Since he was a child, Mikiyas has seen his mother struggle to feed the family. He has also seen her stand tall and persevere as she experimented with various small businesses to generate a little more income for her four children. As the eldest child in the family, Mikiyas tried to ease the financial burden at home by washing cars and running errands after school. However, the money he earned didn’t bring much change. He wanted to try his hands at something bigger. He wanted to run his own business.
For young people in Ethiopia, finding a job is a significant hurdle. Almost one-third of the country is aged between 15 and 29, and 87% of all registered job searchers are in this same age range. Meanwhile, the unemployment rate is consistently rising, and the problem is most severe outside of the major cities.

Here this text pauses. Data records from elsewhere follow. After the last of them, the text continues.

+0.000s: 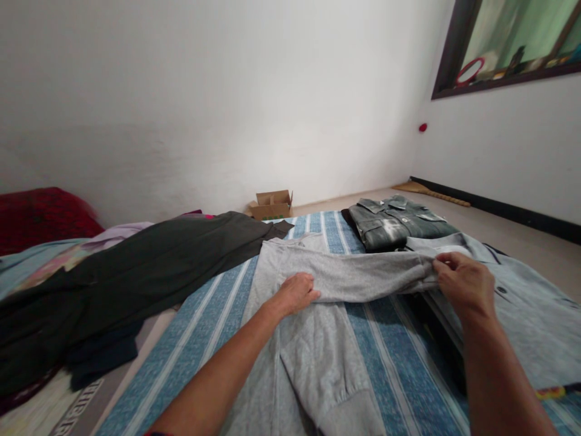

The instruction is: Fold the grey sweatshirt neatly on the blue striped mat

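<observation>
The right hand (465, 283) has its grip pinching the end of a sleeve (363, 275) between thumb and bent fingers, the right forearm (503, 369) rising from below. The left hand (296, 293) rests palm down, fingers close together, on the same sleeve nearer the shoulder; I cannot tell whether that grip pinches fabric, its fingertips' undersides being hidden. The grey sweatshirt (313, 345) lies under and below the left hand on a blue striped cloth (218, 315), partly covered by the left forearm (218, 384) and cut off at the bottom edge. A dark garment (149, 266) lies left, cropped; a pale buttoned garment (535, 321), also cropped, lies beside the right hand
</observation>
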The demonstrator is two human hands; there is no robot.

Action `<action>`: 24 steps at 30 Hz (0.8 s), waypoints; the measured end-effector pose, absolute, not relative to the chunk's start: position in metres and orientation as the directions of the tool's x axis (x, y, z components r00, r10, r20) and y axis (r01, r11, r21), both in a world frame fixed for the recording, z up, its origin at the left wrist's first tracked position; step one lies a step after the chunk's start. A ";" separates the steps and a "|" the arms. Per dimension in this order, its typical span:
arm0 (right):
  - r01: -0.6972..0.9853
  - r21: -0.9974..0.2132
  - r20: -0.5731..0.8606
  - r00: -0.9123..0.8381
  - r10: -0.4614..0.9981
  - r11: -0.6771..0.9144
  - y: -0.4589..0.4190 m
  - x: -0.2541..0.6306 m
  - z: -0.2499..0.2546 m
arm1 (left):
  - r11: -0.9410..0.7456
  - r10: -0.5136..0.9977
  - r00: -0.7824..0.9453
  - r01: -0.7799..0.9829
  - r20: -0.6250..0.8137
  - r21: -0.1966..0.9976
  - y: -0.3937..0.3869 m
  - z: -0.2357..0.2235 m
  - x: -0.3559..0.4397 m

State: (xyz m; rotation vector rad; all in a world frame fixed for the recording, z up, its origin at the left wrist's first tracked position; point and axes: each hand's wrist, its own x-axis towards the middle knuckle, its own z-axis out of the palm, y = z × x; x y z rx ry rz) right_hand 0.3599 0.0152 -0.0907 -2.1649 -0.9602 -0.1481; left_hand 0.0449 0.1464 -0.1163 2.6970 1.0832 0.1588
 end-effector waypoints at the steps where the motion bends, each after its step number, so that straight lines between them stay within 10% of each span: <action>1: 0.673 -0.598 0.369 0.714 0.595 -0.435 0.014 0.360 -0.090 | -0.681 0.718 0.695 0.694 0.031 0.234 0.145 -0.117 0.047; 24: 0.614 -0.679 0.347 0.752 0.561 -0.403 0.014 0.354 -0.083 | -0.484 0.825 0.531 0.840 -0.194 0.244 0.133 -0.114 0.065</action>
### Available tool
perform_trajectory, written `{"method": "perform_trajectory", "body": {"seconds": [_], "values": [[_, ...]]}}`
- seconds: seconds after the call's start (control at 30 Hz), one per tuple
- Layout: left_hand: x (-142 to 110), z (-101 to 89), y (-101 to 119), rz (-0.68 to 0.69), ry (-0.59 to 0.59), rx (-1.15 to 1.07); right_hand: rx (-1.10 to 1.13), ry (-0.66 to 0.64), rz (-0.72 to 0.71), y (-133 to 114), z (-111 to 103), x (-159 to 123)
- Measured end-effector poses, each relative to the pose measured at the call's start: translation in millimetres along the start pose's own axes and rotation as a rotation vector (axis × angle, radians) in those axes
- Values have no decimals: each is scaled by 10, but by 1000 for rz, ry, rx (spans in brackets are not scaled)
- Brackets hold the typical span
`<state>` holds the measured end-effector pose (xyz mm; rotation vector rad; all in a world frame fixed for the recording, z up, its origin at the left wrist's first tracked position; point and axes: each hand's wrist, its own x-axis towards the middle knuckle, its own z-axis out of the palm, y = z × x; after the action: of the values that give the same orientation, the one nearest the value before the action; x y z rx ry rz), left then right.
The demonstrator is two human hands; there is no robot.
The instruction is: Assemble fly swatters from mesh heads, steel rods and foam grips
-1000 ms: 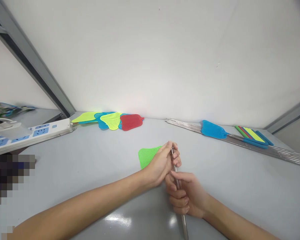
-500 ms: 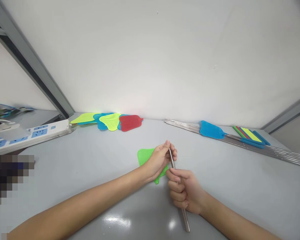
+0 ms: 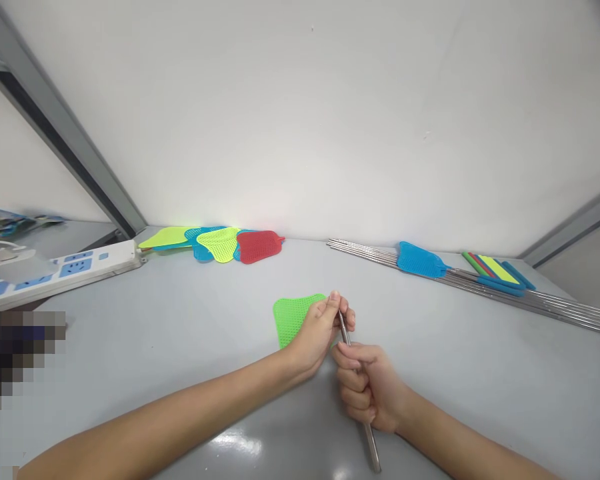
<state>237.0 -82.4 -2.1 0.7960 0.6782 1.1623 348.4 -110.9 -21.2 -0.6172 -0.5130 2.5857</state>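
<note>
A slim silver metal rod (image 3: 371, 448) slants between my two hands, its lower end pointing toward me. My left hand (image 3: 327, 323) pinches the upper end between thumb and fingers, hiding the tip. Lower down, my right hand (image 3: 363, 387) wraps its fingers round the rod. Under my left hand lies a green perforated fly swatter head (image 3: 293, 319), flat on the grey table; my hand and wrist cover its right and lower parts.
Yellow, blue and red swatter heads (image 3: 260, 247) lie by the wall at the back left. Back right, a blue swatter (image 3: 421, 260) rests on several metal rods (image 3: 363, 249), beside coloured sleeves (image 3: 500, 269). A white power strip (image 3: 100, 262) is at far left.
Both hands and the rod have shifted slightly down toward me. The top right of the green swatter head shows more, while its narrow neck is now hidden.
</note>
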Motion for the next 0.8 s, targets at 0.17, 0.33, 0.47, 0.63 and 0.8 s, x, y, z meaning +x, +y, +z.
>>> {"method": "perform_trajectory", "body": {"seconds": [0.17, 0.33, 0.47, 0.63, 0.8], "values": [[-45, 21, -6, 12, 18, 14, -4, -2, -2, -3, 4, -7], [-99, 47, -17, -13, 32, 55, -28, 23, 6, 5, -1, -7], [-128, 56, -38, -4, 52, 93, -29, 0, 16, 17, -15, -2], [-142, 47, -66, 21, 56, 106, -19, -19, 13, 27, -19, -1], [-165, 55, -94, 18, 71, 110, 7, -15, 35, 17, -27, -7]]}}
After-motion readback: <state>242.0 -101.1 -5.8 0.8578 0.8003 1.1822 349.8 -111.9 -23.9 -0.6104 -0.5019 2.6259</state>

Besides formal education at school, many students don’t have opportunities to explore their talents or get trained in skills that could increase their employability. Their potential gets buried, and young people with dreams and aspirations are forced to live off their caregivers at an age when they could be self-sufficient.
In addition to supporting students’ formal educations, Compassion centers in Ethiopia equip youths with skills that will make them successful in the job market and ensure long-term economic self-sufficiency.
In Bale Robe town, Compassion’s local partner, Kale Hiwot Church, is uniquely implementing this strategy. They organize entrepreneurship training for their youths and loan them seed money so that they can make their business ideas a reality. The initiative is significantly empowering the youths as they venture out into the world.